In 2005, the year after CASP6, they began to see that it was possible to improve the prediction accuracy, and decided on a guideline for development of a disorder region prediction method.
Noguchi's team conceived the following strategy. Firstly, they decided to think of disordered regions in terms of "long" and "short". Based on this, they would design a suitable machine learning method mounted on the program for each prediction. Finally, they predicted the disorder regions by the programs. "Although they are called 'disorder regions', the basis for our strategy was that properties differed depending on their length. If their properties differed, then the prediction programs optimized for each type should be developed. We thought that a prediction method with high accuracy could be developed by focusing on the part which had to be learned, and by making up a suitable machine learning method optimized for each type."

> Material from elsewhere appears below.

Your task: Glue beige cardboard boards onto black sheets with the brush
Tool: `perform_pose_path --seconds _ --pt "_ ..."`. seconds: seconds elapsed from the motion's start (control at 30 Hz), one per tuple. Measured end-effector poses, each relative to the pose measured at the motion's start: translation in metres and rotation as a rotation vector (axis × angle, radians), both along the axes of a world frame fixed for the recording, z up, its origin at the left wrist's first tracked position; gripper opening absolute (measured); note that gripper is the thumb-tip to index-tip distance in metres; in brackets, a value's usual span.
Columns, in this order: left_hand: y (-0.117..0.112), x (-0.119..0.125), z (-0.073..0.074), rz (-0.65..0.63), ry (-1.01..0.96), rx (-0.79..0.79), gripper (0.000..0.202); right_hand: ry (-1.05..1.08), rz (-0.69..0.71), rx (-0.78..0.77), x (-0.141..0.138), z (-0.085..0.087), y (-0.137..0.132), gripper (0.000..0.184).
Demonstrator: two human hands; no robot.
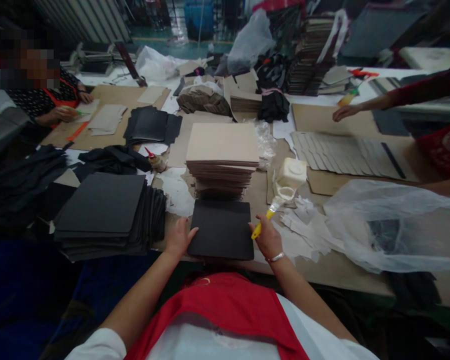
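In front of me at the table's near edge lies a black rounded-corner board (221, 230). My left hand (179, 239) grips its left edge, thumb on the rim and the other fingers partly hidden. My right hand (269, 240) is closed on a yellow-handled paintbrush (261, 225) and touches the board's right edge. The brush's bristle end points up and away, over the rim of a white plastic glue container (290, 175). Right behind the black board rises a tall stack of beige cardboard sheets (222, 142).
A stack of black boards (101, 205) stands at my left, a glue bottle with a red tip (155, 161) beyond it. To the right lie paper scraps (307, 225), a clear plastic bag (393, 225) and overlapping grey sheets (345, 155). Co-workers' hands (347, 111) work across the table on both sides.
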State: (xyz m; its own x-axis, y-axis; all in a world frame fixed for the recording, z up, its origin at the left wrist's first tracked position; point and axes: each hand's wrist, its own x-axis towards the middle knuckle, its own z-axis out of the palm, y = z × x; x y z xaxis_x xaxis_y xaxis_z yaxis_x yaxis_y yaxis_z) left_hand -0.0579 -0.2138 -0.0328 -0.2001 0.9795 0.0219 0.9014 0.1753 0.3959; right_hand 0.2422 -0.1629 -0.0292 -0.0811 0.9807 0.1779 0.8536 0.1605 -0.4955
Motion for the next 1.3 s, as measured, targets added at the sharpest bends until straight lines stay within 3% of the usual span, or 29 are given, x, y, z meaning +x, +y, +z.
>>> perform_pose_path --seconds 0.1,0.2,0.3,0.4,0.5,0.6,0.67,0.77,0.9,1.03,1.17,1.3 --pt "0.007 -0.001 0.026 -0.121 0.033 0.244 0.02 0.087 -0.061 0.095 0.026 0.05 0.021 0.042" --pt "0.034 0.012 0.064 -0.287 0.054 0.451 0.02 0.404 -0.08 0.229 0.035 0.113 0.056 0.048" --pt "0.08 0.042 0.101 -0.45 0.115 0.602 0.023 0.732 0.006 0.247 0.003 0.171 0.102 0.049" --pt "0.129 0.073 0.117 -0.559 0.226 0.563 0.047 0.869 0.171 0.054 -0.06 0.2 0.15 0.043" --pt "0.161 0.092 0.114 -0.526 0.285 0.421 0.064 0.872 0.323 -0.218 -0.118 0.197 0.191 0.038" --pt "0.171 0.097 0.109 -0.475 0.291 0.34 0.067 0.771 0.423 -0.435 -0.153 0.182 0.225 0.031" --pt "0.171 0.096 0.109 -0.466 0.29 0.334 0.068 0.752 0.408 -0.473 -0.164 0.174 0.246 0.025" --pt "0.169 0.095 0.112 -0.468 0.29 0.322 0.069 0.812 0.258 -0.394 -0.168 0.168 0.274 0.02" --pt "0.167 0.094 0.116 -0.487 0.285 0.313 0.067 0.817 0.071 -0.272 -0.143 0.165 0.299 0.02" --pt "0.168 0.092 0.122 -0.493 0.28 0.322 0.057 0.757 -0.042 -0.21 -0.085 0.168 0.305 0.023" --pt "0.179 0.09 0.138 -0.51 0.308 0.307 0.033 0.68 -0.058 -0.074 -0.041 0.173 0.294 0.024" --pt "0.2 0.085 0.156 -0.526 0.327 0.222 0.026 0.615 -0.053 0.02 -0.026 0.168 0.255 0.024"
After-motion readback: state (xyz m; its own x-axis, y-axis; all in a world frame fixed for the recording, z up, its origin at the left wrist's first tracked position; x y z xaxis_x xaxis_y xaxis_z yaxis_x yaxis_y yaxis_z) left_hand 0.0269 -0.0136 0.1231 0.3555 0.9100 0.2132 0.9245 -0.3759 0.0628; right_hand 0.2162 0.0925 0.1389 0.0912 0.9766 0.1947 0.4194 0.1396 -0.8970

The superior point for Noguchi's team was exactly this strategy to assign a suitable machine learning method for each; in other words, to focus on the target one by one. Conventional prediction method for disorder regions uses the technique to delimit the sequence to "Window", which was a set of several residues, and then to predict the center residue in each "Window" in general. On the other hand, Noguchi's team uses several ideas for the prediction for disorder regions. "For instance, in the case of the prediction for long disorder region, they predict whether the whole Window's residues are disorder or not at the first step. This prediction step by sliding the Window continues at the end of the sequence. Next, they predict whether a residue is disorder or not, by using the results based on the prediction of each Window at the fist step. "
Once the entire strategy has been formulated, all that is left is the work. Noguchi reflects that, "Thanks to the fact that we had outstanding team members, we were able to develop the programs in a short time." From the time the process was started, it took half a year to create three versions of the program: "Poodle-L" for predicting long disorder regions; "Poodle-S" for predicting short disorder regions; and "Poodle-W", for predicting whether a whole sequence is disorder or not. Noguchi's research team carried out further research in order to improve the accuracy, and got preparations ready for CASP7.